Repository files navigation

Welcome to the App

Task

This app is focused on classifying Job postings to corresponding O*NET categories. The output is top_k categories that are extracted by the ML Model.

Demo App Screenshots

Here are some demo screenshots for the app and you can also try it using this link

(slow to load)

Search with 10

Environment

This project is implemented using Python 3.10, Sentence Transformers, Scikit-Learn, and PyTorch. Here, 2 different deployment approaches, Streamlit and FastAPI are demonstrated.

Approach

The basic approach is as follows:

  1. Data Cleaning:

    • Cleaning the text data inputs by removing non-contextual information such as punctuations, stop words, common job post vocabulary ("Description","Salary", etc.). This vocab can be obtained by finding frequent words (via code) and manually adding them to special_words.txt

    • Preparing the input string with custom tokens (title and body), and tokenize (with a pre-trained tokenizer for generating embeddings).

    • Given data does not contain all of the O*NET, thus, all 1017 categories are downloaded from the given website and considered as final categories. (This is an *assumption*)

  2. Model basics:

    • Here the classifier model will consider SBERT embeddings generated from above step as a vector input.

    • Based on the model architecture output class representation is decided.
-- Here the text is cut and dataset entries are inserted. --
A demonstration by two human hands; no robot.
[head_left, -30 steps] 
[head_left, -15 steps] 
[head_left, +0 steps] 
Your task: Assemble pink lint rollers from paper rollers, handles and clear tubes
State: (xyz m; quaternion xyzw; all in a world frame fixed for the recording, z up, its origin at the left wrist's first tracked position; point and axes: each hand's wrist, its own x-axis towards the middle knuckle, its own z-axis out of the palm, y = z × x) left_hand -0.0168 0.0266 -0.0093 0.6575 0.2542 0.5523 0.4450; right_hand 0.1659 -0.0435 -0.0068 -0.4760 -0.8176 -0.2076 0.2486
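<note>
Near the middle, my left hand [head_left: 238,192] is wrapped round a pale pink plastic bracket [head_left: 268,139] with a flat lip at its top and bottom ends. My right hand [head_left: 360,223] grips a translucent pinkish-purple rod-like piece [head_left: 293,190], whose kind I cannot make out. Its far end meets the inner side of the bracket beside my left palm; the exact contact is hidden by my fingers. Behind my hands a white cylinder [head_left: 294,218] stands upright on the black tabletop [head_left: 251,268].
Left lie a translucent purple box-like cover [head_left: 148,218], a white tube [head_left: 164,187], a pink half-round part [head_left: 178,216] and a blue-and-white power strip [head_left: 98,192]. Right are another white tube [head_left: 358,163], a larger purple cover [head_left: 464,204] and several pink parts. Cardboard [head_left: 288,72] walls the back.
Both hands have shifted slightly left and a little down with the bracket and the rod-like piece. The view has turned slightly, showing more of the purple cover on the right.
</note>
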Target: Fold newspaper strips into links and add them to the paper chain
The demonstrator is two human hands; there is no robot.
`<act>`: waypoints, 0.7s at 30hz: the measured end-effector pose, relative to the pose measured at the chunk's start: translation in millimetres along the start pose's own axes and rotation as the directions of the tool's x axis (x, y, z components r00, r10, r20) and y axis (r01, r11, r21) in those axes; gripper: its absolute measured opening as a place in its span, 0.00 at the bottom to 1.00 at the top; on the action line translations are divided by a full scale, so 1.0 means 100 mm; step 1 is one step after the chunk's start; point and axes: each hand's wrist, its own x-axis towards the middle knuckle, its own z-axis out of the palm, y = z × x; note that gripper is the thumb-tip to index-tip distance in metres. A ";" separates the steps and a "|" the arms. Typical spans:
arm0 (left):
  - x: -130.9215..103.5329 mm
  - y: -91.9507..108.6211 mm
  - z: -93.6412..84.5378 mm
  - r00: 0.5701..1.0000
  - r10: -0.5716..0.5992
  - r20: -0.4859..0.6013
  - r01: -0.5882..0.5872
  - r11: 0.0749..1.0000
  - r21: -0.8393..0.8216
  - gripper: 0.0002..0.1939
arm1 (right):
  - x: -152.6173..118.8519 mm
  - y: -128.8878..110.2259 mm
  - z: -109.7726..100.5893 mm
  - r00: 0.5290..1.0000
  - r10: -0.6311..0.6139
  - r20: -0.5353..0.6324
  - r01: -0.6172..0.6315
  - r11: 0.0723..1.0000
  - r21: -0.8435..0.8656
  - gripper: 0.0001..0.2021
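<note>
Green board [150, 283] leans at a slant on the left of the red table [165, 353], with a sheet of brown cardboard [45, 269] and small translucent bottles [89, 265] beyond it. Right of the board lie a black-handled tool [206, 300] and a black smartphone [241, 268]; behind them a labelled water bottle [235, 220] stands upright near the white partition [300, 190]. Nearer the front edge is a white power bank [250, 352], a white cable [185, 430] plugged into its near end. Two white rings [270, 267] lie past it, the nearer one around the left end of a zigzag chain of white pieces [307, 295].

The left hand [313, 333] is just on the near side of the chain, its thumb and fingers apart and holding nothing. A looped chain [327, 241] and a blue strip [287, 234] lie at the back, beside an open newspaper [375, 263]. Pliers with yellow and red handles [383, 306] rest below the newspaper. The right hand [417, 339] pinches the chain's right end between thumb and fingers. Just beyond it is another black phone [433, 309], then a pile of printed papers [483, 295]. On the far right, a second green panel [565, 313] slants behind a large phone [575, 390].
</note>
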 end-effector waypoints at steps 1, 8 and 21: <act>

The goal is to obtain top K (1 to 20) O*NET Name strings (Assumption: id is not considered).

  3. Training:

    • Embeddings: This can be direct vectors from Sentence BERT's standard models. Here, I have fine-tuned these base models to given training data to obtain a custom embedding model. (Details can be found in research/00_02_embeddings.ipynb)
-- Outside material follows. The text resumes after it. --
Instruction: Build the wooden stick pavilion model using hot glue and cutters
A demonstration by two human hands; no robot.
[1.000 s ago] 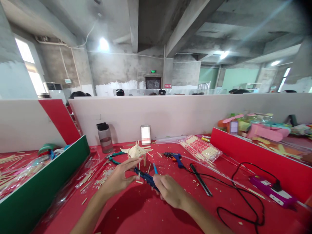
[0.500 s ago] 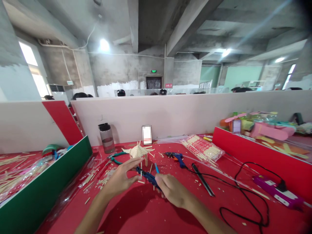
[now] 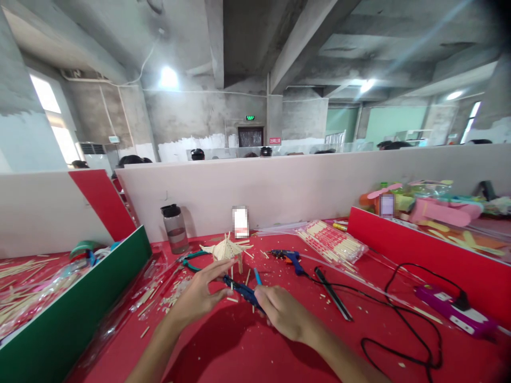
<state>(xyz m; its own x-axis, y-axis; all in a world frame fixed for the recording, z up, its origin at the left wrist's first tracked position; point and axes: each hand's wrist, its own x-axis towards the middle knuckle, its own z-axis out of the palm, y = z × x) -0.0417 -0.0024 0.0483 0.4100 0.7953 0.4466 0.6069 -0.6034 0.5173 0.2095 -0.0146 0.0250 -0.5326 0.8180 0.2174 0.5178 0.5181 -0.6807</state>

    • Classifier: I've considered basic classifiers for this problem; as the main goal is utilizing the above embeddings and comparison of outputs. The classifier demonstrated here are:

      • Semantic Search with cosine similarity and nearest neighbor algorithm to rank top_k results.
      • Logistic Regression classifier over all O*NET categories available on the website.
    • For both the classifiers, training data is split into train and val sets to obtain the val set during training.
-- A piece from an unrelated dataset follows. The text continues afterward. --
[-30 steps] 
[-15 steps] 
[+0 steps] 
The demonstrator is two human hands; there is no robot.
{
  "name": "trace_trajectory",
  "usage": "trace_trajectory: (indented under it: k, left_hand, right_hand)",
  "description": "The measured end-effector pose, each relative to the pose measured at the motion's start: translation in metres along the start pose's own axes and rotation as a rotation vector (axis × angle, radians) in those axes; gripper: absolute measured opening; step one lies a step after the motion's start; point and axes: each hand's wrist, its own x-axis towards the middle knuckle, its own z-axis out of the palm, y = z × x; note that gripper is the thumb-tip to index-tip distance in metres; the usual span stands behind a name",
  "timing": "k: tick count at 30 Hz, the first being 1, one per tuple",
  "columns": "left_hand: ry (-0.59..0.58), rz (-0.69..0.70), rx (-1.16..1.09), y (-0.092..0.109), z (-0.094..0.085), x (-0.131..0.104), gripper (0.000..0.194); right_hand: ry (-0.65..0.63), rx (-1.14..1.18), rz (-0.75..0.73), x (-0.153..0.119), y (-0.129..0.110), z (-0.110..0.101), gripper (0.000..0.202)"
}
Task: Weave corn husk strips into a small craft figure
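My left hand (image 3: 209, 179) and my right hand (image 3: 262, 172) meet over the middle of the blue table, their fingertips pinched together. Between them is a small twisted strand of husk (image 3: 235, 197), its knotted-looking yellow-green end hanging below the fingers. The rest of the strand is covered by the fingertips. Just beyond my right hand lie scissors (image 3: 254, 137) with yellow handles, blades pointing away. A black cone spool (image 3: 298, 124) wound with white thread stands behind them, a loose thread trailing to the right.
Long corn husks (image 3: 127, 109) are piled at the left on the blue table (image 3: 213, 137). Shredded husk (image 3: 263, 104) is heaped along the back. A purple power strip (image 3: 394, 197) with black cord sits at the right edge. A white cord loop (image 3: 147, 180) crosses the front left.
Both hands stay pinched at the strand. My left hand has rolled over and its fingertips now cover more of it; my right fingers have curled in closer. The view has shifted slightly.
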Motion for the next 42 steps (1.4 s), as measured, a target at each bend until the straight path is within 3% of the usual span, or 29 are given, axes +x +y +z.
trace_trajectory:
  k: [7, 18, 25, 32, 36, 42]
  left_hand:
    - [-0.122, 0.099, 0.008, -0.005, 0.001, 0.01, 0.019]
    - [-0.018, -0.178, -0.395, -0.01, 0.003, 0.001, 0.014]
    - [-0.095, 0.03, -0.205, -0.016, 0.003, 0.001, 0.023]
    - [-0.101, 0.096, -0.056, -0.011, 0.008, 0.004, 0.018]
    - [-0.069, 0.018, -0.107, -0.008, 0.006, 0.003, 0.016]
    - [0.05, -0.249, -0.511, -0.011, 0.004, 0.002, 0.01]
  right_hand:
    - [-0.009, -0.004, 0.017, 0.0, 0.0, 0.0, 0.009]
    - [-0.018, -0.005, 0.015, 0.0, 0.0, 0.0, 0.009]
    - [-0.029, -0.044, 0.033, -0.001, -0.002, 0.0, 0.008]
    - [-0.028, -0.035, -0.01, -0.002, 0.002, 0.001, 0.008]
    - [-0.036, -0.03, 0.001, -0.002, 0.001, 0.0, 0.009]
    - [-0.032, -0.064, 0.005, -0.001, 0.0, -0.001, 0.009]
    • For more details on these, please refer research/00_03_classifier_research.ipynb.

  4. Evaluation:

    • Classification metrics during validation: Accuracy, Precision and Recall for k=1, i.e. the actual label.

    • Recommendation metrics during testing: Top_k_accuracy, Top_k_recall, Top_k_precision, Mean Reciprocal Rank.

    • If a single combination of job post belongs to multiple categories, then one can use other recommendation metrics based on ranks such as NDCG. However, for a given data, a single combination of Job Title and Body belonged to a single category. Therefore, Top_k metrics with Recall and Accuracy are considered to be the most effective here.

  5. Prediction:

    • predict() is used to perform the testing on custom Job data. The method takes in 3 paramaters: Job title, body, and top_k. This then calls the prediction pipeline which follows the above steps in inference mode. The custom trained model is used to generate input embedding vectors and the output is list of top_k categories from all 1017 O*NET categories available. This API is exposed using 2 approaches:

    • More details on how to use and test locally are given in upcoming Usage section.

**WARNING: For the data, model and other artifacts such as saved embeddings--> some paths may be broken as I was not able to upload all data into github due to their size. Therefore, if running locally, make sure the filepaths and the corresponding variables are properly loaded/initialized.

Brief on EDA, Training and Evaluation performance

1. Data Analysis

Following are the stats for given train/test data:

- #training examples available = 17,927
- #distinct O\*NETs in train_data = 699 

- #testing examples available = 19,394
- #distinct O\*NETs in test_data = 708

- #Total O\*NETs available online = 1017
- #O\*NETs from train+test data = 805 
- #O\*NETs common in train+test data = 602

Due to the inconsistency in O*NETs in both sets, I decided to download the original list of all avaliable(1017) O*NETs and stored in data/All_Occupations.csv. This file will be used for further process, including the given classification task.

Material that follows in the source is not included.